(Problem to solve):
Return the lines below that contain the word "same".

(Stored items)
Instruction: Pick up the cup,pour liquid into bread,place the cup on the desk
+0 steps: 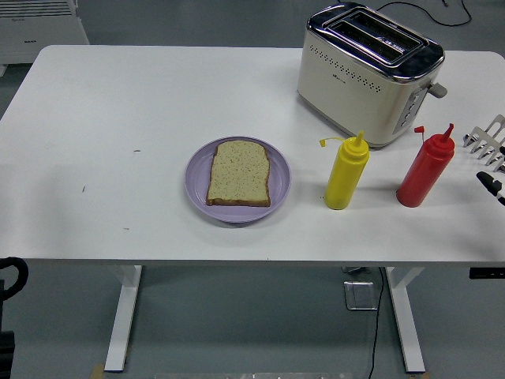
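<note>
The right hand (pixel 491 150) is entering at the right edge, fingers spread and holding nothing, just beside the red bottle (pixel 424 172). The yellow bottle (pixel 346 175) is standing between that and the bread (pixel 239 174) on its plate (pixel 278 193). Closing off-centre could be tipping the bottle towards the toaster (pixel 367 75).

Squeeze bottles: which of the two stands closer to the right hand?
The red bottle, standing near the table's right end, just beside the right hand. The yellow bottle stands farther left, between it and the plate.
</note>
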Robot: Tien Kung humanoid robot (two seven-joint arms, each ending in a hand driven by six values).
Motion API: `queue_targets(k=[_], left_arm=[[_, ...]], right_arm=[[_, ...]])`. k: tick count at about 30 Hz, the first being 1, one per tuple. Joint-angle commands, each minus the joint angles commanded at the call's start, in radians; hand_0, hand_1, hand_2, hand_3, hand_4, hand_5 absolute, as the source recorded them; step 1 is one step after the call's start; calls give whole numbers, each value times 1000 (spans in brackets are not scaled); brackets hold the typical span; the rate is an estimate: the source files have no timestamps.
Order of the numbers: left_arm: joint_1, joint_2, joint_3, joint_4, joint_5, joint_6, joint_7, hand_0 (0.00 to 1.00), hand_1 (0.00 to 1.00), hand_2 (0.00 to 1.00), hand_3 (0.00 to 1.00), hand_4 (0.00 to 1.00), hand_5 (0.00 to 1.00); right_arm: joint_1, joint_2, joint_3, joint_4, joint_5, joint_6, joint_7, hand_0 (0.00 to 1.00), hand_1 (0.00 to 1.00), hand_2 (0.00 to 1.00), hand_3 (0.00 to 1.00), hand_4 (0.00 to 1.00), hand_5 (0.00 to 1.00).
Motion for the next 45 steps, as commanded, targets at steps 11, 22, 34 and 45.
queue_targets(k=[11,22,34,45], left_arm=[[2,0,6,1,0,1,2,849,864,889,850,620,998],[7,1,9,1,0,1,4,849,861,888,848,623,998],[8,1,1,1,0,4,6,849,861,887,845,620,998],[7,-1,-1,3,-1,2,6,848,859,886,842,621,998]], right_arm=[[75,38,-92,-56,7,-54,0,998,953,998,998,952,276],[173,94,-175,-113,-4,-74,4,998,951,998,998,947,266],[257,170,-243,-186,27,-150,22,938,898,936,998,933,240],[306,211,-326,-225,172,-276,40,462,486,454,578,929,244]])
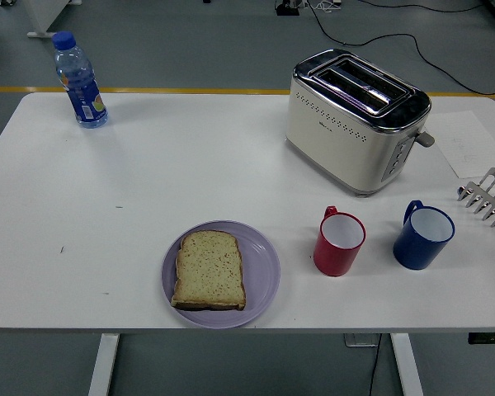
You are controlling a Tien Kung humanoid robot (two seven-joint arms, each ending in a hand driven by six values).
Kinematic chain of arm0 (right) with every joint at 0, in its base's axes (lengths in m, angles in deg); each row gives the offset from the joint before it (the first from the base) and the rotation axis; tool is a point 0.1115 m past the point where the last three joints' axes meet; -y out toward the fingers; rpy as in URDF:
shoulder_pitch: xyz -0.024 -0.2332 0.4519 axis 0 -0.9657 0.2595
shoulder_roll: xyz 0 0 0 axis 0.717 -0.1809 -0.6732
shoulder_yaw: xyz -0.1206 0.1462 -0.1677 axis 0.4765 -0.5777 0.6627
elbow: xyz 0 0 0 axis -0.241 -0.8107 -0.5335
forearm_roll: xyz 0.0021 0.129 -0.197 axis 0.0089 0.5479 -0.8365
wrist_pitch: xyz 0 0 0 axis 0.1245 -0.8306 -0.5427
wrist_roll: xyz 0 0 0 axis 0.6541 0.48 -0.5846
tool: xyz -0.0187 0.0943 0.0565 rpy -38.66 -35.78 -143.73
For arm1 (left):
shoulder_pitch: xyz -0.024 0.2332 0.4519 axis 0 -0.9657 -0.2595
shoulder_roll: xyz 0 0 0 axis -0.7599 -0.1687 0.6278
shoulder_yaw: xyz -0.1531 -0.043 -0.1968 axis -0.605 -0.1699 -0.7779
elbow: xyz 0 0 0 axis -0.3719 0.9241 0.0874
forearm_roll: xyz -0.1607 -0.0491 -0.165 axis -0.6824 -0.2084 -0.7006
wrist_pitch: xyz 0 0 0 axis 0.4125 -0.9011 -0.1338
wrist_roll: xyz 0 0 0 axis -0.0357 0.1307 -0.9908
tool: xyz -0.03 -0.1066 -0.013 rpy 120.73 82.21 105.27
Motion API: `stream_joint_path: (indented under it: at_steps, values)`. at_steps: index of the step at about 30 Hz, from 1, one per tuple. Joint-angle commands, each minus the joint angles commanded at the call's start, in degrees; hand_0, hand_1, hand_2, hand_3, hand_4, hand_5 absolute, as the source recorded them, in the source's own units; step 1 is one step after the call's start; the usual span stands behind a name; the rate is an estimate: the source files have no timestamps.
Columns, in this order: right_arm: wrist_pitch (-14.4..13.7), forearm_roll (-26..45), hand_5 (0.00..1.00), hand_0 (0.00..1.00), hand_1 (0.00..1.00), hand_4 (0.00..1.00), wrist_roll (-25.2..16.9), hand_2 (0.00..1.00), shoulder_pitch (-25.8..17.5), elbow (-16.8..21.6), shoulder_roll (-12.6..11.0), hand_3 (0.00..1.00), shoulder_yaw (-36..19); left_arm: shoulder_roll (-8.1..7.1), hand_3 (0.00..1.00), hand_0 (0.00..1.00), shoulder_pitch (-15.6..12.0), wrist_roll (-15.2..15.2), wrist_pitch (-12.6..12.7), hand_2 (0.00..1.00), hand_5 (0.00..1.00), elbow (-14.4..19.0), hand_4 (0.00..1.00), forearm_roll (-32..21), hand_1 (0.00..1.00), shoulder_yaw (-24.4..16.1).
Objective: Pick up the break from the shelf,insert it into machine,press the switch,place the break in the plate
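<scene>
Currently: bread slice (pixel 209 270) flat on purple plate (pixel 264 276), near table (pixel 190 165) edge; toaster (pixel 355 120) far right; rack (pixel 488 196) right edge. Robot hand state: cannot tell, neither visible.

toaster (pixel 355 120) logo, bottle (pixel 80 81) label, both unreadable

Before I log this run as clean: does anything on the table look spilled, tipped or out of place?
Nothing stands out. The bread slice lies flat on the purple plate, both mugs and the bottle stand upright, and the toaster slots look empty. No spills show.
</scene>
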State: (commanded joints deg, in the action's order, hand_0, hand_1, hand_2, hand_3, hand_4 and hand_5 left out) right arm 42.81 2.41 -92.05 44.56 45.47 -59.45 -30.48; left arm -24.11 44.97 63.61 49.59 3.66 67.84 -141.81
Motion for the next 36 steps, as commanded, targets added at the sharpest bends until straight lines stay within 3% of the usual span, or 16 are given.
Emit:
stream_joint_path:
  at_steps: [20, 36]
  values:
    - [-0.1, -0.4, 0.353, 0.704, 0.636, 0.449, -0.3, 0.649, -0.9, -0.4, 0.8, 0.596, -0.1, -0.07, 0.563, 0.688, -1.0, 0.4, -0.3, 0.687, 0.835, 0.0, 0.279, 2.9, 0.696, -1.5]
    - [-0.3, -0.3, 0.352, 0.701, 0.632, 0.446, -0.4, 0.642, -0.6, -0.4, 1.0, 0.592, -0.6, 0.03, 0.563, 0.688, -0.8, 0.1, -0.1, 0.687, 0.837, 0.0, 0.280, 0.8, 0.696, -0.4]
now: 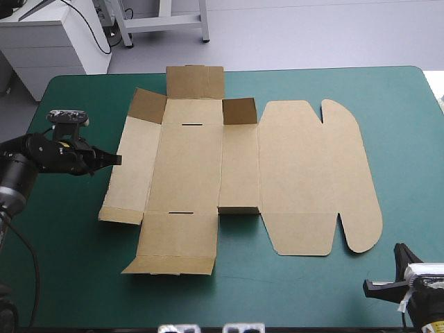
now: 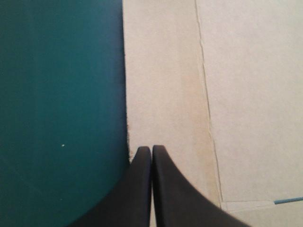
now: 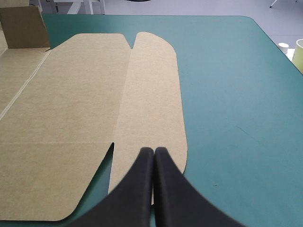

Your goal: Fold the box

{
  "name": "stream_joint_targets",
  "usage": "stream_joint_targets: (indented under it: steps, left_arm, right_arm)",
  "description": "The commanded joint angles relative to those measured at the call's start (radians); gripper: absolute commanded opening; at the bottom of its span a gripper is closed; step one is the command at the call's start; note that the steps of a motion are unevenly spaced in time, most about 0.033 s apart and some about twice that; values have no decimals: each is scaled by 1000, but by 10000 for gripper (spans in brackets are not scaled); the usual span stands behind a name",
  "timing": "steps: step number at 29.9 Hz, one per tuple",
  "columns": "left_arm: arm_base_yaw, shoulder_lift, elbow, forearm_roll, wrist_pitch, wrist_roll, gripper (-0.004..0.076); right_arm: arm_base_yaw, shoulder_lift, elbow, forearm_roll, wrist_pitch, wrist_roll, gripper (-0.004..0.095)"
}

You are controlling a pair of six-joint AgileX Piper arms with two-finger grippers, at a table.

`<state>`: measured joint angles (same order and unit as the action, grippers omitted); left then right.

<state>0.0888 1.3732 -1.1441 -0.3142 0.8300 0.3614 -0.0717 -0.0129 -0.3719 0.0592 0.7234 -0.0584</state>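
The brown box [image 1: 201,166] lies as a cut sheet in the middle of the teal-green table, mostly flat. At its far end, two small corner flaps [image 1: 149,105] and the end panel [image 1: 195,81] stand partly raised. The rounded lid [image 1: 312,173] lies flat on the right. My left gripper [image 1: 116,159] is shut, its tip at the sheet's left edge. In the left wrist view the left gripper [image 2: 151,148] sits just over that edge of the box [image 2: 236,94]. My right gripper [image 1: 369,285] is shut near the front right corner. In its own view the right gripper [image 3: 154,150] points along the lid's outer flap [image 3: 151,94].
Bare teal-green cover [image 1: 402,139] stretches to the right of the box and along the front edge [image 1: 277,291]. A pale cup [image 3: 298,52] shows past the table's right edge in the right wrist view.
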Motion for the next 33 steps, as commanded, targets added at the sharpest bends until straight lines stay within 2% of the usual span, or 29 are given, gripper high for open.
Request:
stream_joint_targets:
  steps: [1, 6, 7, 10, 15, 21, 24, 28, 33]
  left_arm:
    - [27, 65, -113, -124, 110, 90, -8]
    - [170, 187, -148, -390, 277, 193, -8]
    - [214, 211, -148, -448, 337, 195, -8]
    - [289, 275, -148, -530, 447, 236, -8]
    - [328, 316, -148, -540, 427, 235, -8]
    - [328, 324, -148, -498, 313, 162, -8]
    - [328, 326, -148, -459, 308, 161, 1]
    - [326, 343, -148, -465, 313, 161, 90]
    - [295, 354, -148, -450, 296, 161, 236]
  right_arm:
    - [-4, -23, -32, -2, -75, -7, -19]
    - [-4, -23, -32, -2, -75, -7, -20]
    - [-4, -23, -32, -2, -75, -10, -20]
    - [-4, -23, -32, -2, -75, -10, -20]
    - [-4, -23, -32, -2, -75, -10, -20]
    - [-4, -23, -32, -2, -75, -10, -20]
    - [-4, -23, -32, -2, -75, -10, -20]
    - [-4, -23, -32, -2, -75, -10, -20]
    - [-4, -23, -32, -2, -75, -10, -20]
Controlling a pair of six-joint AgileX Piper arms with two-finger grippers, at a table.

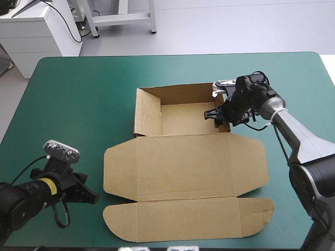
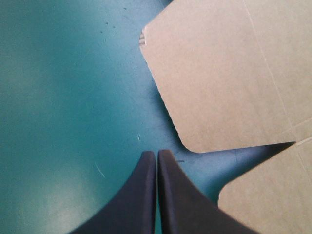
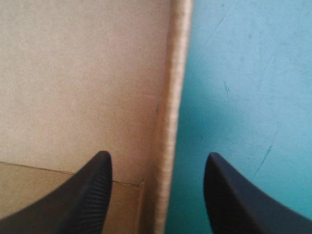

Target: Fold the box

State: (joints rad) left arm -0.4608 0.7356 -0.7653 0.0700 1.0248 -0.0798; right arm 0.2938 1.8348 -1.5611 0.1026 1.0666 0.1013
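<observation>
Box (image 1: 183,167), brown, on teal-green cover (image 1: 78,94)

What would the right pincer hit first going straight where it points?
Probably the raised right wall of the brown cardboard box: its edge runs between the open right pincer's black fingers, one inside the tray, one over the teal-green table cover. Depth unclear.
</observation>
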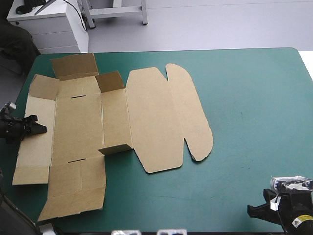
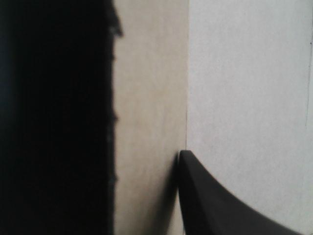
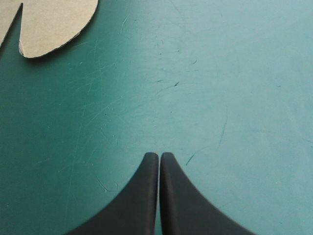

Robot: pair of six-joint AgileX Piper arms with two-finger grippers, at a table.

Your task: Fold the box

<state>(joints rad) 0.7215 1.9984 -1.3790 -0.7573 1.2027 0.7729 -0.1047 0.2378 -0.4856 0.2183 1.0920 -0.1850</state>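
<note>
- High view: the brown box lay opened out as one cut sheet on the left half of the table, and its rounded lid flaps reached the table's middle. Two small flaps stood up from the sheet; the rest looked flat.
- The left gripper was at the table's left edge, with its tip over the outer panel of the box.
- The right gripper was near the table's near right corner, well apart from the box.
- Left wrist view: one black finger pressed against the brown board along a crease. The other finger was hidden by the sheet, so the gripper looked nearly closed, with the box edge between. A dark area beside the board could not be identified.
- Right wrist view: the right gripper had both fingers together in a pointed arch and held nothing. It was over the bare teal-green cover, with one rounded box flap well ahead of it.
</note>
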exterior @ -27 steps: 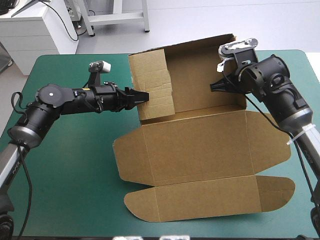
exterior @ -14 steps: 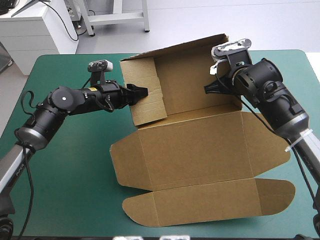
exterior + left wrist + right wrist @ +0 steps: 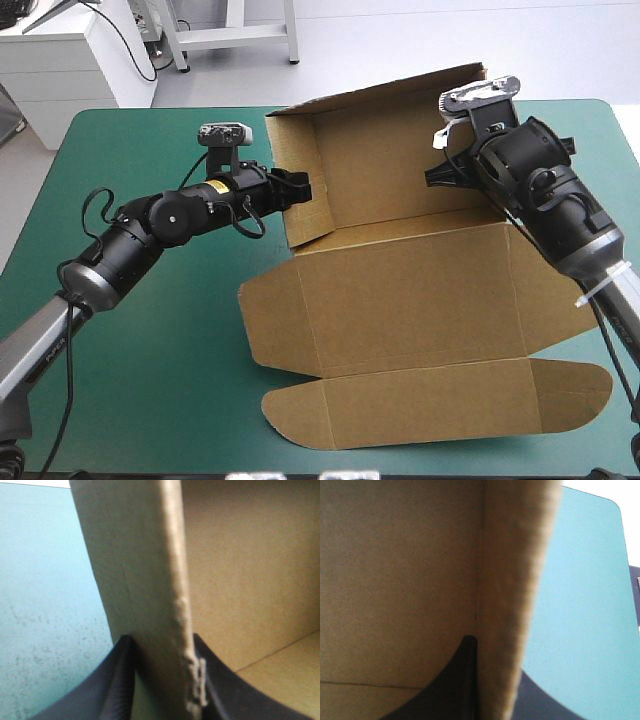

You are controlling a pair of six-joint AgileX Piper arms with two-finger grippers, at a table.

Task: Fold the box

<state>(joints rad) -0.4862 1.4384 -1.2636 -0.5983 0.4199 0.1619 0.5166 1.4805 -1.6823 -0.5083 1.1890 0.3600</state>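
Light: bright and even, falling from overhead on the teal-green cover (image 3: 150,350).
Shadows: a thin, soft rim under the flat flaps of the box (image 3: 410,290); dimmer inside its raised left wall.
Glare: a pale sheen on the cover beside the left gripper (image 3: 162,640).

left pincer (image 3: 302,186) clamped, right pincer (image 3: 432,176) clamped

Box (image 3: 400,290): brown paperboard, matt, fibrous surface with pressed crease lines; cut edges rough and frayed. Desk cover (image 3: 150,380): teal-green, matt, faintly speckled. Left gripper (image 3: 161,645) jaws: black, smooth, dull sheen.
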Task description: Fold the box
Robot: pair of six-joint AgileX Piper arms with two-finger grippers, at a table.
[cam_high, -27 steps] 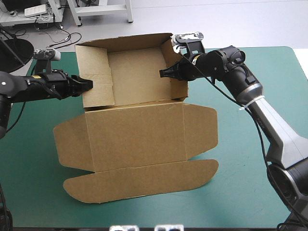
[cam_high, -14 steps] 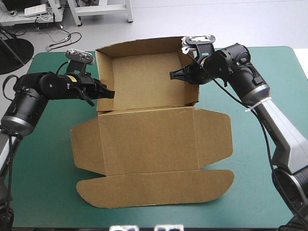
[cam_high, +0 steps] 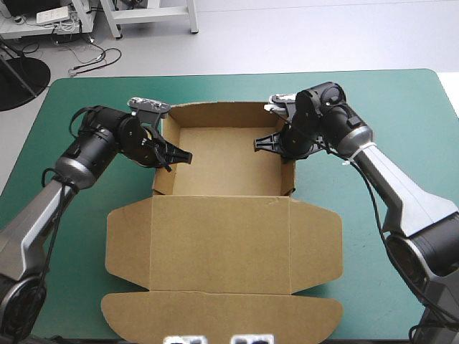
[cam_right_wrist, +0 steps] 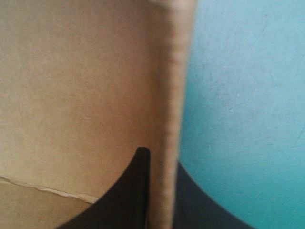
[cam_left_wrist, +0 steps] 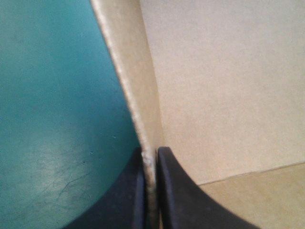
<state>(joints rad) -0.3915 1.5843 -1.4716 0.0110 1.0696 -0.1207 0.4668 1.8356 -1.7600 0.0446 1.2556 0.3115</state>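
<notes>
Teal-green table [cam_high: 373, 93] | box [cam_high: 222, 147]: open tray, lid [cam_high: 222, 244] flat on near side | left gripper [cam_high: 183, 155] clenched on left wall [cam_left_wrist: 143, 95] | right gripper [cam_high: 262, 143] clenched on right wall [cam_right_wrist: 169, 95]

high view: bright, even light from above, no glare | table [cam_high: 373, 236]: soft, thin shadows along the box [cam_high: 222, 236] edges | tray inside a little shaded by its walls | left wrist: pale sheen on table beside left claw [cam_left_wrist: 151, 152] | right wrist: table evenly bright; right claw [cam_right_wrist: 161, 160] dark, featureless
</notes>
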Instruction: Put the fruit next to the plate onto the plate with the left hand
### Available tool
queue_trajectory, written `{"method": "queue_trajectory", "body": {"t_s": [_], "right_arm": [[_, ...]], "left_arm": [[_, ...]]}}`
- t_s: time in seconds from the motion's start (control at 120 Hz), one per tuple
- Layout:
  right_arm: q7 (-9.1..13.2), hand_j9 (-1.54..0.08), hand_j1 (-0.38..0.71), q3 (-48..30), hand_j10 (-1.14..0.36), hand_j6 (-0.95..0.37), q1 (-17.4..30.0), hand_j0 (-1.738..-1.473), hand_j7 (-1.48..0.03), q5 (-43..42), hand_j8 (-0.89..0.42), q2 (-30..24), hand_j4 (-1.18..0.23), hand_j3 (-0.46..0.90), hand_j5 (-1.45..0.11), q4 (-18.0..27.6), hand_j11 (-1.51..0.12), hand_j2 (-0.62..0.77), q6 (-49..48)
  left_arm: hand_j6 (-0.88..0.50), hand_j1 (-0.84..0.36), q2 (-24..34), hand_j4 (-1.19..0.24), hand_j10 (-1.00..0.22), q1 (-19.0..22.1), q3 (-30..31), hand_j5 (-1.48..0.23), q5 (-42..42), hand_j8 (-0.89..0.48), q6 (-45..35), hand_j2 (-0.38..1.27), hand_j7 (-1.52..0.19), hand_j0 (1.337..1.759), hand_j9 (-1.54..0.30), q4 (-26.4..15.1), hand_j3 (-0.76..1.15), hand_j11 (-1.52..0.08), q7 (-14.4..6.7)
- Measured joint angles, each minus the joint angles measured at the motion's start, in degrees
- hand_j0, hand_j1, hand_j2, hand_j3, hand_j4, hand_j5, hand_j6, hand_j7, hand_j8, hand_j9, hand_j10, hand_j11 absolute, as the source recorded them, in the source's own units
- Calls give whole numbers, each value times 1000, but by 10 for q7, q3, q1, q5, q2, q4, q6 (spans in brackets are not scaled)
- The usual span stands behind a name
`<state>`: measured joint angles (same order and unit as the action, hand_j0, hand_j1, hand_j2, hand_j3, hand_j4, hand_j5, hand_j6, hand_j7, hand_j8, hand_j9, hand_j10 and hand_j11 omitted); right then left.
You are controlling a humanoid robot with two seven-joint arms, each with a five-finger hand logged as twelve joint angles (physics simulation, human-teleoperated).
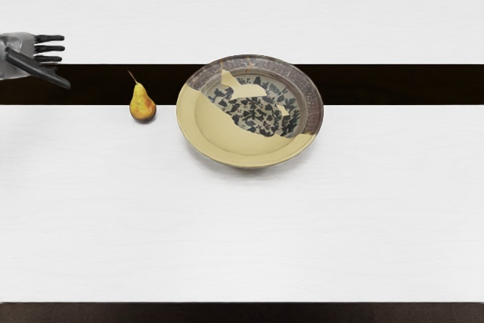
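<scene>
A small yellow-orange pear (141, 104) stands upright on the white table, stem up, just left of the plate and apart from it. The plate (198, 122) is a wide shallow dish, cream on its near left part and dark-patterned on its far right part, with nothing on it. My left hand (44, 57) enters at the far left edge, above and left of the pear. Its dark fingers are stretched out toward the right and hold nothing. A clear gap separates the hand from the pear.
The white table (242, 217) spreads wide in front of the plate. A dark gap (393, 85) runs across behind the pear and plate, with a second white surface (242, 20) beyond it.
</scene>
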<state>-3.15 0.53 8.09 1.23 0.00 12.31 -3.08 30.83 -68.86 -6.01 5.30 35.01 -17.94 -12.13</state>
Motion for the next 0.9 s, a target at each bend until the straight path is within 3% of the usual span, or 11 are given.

(Task answer):
`<state>`: measured joint angles (same order and unit as the action, grippers omitted); left then right.
`<state>`: measured joint angles (same order and unit as the action, hand_j0, hand_j1, hand_j2, hand_j3, hand_j4, hand_j5, hand_j6, hand_j7, hand_j8, hand_j9, hand_j10 and hand_j11 omitted); right then left.

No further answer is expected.